Investing for Beginners

Finance, Home & Family
on April 3, 2005

Financial companies often portray investing as a complex, highly technical process, to be attempted only by trained experts. In reality, the basic rules of investing are simple. If you follow these basic principles, you can do well investing, whether you’re saving for retirement or your child’s college tuition.

Time is your ally

One of the most important investment principles is “invest early and often.” This allows your money to earn compound interest—the snowballing process where your money earns money. Given enough time, compounding can turn even a small amount into a fortune.

Consider Steve and Jim. Steve began investing at age 25 and contributed $2,000 annually for 10 years. Jim waited until age 35, then invested $2,000 a year for 30 years. Assuming both men earned 10 percent on their investments, who has more money at age 65?

Surprisingly, it’s Steve, who has about $612,000. Jim, however, has less than $370,000. Why? Steve’s money started working for him earlier, compounding its value. If Steve had continued contributing $2,000 a year until age 65, he would’ve accumulated nearly $1 million. The sooner you start investing, the better.

The return you earn on your investments is as vital as the length of time you invest. Using the above example, reducing Steve’s return from 10 percent to 9 percent would produce only $440,000 instead of $612,000. An 11 percent return would earn almost $850,000. A single percentage point of return can make a huge difference over time.
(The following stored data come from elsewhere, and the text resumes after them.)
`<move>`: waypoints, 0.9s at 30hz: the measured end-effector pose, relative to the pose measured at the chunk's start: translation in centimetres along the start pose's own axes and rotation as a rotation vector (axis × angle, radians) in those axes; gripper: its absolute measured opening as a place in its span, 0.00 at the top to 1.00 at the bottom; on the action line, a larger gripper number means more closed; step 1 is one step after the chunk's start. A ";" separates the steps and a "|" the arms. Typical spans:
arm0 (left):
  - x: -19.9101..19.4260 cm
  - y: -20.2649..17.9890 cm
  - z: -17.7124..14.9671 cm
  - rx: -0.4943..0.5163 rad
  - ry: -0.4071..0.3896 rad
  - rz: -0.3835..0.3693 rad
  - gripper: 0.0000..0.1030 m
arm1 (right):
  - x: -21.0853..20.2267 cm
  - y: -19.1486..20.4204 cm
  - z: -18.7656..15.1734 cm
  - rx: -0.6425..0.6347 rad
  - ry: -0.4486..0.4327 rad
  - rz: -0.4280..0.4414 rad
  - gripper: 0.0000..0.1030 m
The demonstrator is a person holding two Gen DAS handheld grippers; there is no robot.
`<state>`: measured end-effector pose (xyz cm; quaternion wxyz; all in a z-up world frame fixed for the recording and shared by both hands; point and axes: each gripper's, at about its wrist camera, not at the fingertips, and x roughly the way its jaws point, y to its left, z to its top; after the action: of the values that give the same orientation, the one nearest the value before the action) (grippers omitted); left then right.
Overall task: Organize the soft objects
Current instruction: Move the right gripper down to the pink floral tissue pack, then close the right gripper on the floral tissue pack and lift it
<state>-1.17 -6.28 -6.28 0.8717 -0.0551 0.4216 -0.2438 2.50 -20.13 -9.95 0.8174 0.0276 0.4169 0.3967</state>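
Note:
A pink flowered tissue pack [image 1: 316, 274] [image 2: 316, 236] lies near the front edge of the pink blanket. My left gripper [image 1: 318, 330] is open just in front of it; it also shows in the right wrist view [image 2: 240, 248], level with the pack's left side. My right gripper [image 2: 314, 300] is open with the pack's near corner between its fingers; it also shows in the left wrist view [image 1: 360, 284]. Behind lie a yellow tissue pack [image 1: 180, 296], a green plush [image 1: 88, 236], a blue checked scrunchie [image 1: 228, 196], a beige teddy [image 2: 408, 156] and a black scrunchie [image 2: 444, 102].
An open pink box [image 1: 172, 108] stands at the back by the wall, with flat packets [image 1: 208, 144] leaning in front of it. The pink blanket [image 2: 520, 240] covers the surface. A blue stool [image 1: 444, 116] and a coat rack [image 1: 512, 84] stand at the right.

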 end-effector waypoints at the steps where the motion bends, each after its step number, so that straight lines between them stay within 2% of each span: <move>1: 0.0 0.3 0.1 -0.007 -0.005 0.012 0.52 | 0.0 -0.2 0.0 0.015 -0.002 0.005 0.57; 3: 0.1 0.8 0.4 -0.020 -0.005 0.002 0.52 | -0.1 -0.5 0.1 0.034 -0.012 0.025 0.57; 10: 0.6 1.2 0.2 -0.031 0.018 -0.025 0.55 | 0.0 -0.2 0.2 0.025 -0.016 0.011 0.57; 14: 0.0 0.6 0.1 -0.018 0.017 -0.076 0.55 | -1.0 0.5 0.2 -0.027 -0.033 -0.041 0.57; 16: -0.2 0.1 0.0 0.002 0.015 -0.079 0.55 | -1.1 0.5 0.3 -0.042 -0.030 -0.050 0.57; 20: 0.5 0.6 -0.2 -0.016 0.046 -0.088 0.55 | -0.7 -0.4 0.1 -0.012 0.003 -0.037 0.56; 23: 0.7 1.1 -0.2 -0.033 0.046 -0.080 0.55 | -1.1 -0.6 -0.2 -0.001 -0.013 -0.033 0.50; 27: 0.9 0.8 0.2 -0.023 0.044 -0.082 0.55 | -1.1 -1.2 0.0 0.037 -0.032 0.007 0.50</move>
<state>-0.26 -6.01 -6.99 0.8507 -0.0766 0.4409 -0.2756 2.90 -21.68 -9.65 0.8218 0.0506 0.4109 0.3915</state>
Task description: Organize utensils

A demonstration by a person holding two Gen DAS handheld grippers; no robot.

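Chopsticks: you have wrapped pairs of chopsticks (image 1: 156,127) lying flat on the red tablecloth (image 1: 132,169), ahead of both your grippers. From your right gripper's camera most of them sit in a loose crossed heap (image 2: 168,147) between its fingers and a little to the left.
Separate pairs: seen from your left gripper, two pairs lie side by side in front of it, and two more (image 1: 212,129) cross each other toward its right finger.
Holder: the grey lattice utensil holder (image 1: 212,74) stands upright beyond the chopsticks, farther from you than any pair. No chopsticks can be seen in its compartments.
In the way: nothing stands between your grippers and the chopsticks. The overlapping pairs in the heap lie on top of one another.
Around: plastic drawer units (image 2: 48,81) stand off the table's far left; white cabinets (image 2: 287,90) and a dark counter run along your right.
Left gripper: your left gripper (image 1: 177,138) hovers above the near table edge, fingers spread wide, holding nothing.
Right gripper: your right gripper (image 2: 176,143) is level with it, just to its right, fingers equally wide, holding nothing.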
Maximize your return with stocks

To maximize your investment, buy stocks. Stocks have historically outperformed all other investments. Over the last 75 years, they averaged 11.4 percent annual gains compared with only 5.1 percent for bonds. But because stocks are volatile, they carry more risk short-term. So use stocks for long-range goals—10 years or more—to reduce risk. Doing so also will allow you to take advantage of compound interest.

If your time horizon is less than 10 years, you’ll need to move more investments into bonds or certificates of deposit (CDs). As a general rule, the sooner you’ll need your money—within 10 years—the more you need in non-stock investments.

Consider mutual funds

Mutual funds are groups of stocks or bonds chosen and managed by an expert. In exchange for an annual fee and other expenses, you get professional direction and instant diversification. Do your homework and investigate all of the fees involved before buying a fund. Avoid those that charge a sales fee (also called a load), tack on high operating expenses, and lose a substantial portion of your gains to taxes.

Index funds are a wise choice

Index funds are mutual funds for which a manager buys all the stocks in a market benchmark or index average (such as the Dow Jones Industrial Average or Standard & Poor’s 500) rather than actively picking which stocks to purchase. Funds based on an index, by definition, will never outperform the market. But because they minimize trading, tax and sales costs, they outperform the vast majority of actively managed funds over time.

Take advantage of the government

The government has numerous programs to help you invest. The main ones are individual retirement accounts—known as IRAs—and 401(k)s. With these investments, you pay no taxes until you withdraw funds, giving you a better total return on your money. Better yet, contributions to these often can be deducted from your annual earnings, reducing your annual taxable income. And some employers will match your 401(k) contributions, allowing you to earn even more. However, it’s important to know that severe penalties exist for early withdrawal of these funds, so don’t invest money you may need in the short-term.

Another form of an IRA is a Roth IRA, which allows tax-free earnings growth and withdrawal of funds. Roth IRA contributions, however, are not tax deductible and are purchased with after-tax dollars.

These simple guides provide the recipe for you to manage your own investments. Take some cash, add this advice, and allow some time for it to grow. Before you know it, you’ll be well on your way to investing success.